» WORK ORDER
Copy the lines exactly. Begin at the first line of the data and stop after the line with "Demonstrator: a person".
◇ ◇ ◇ ◇ ◇
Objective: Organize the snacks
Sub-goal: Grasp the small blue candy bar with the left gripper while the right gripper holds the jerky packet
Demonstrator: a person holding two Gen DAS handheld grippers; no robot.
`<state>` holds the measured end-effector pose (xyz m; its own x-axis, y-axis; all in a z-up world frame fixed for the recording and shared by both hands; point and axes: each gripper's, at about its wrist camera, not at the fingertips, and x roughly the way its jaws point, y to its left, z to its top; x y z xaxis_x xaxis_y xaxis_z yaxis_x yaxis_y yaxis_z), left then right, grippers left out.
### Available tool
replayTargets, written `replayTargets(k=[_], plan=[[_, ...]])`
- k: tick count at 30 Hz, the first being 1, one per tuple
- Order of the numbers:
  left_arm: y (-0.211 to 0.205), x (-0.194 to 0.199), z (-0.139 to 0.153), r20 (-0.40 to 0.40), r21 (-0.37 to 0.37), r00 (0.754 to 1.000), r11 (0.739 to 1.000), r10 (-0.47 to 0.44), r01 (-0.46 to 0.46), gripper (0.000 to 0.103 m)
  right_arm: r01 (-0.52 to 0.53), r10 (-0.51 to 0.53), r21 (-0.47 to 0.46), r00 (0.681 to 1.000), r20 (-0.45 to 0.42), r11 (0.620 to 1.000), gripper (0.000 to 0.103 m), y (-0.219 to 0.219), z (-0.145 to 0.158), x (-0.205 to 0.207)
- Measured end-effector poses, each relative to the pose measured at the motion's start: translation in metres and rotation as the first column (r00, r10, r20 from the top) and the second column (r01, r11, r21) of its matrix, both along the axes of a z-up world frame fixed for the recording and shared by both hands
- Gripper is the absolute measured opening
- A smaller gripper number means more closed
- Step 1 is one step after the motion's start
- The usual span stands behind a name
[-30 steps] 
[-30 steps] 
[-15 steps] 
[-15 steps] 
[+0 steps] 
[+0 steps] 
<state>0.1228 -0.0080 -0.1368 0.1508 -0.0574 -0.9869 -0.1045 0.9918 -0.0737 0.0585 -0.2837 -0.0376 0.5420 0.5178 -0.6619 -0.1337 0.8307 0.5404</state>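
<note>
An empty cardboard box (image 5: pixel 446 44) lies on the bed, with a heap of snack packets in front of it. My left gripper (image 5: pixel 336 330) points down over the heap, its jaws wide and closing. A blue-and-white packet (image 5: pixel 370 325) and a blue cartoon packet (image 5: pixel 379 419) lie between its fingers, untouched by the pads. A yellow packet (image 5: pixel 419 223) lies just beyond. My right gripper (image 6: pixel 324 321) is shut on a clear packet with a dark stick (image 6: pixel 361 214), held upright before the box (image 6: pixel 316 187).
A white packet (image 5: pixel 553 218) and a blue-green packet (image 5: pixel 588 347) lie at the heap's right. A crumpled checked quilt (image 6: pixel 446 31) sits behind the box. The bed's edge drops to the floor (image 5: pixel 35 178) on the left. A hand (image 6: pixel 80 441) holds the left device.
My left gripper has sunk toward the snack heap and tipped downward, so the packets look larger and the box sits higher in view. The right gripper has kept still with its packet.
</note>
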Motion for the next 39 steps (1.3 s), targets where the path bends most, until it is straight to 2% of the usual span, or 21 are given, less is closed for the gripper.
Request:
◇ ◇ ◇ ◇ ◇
» RESULT OF THE TASK
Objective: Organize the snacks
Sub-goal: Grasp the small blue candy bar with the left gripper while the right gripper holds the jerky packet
Demonstrator: a person holding two Gen DAS handheld grippers; no robot.

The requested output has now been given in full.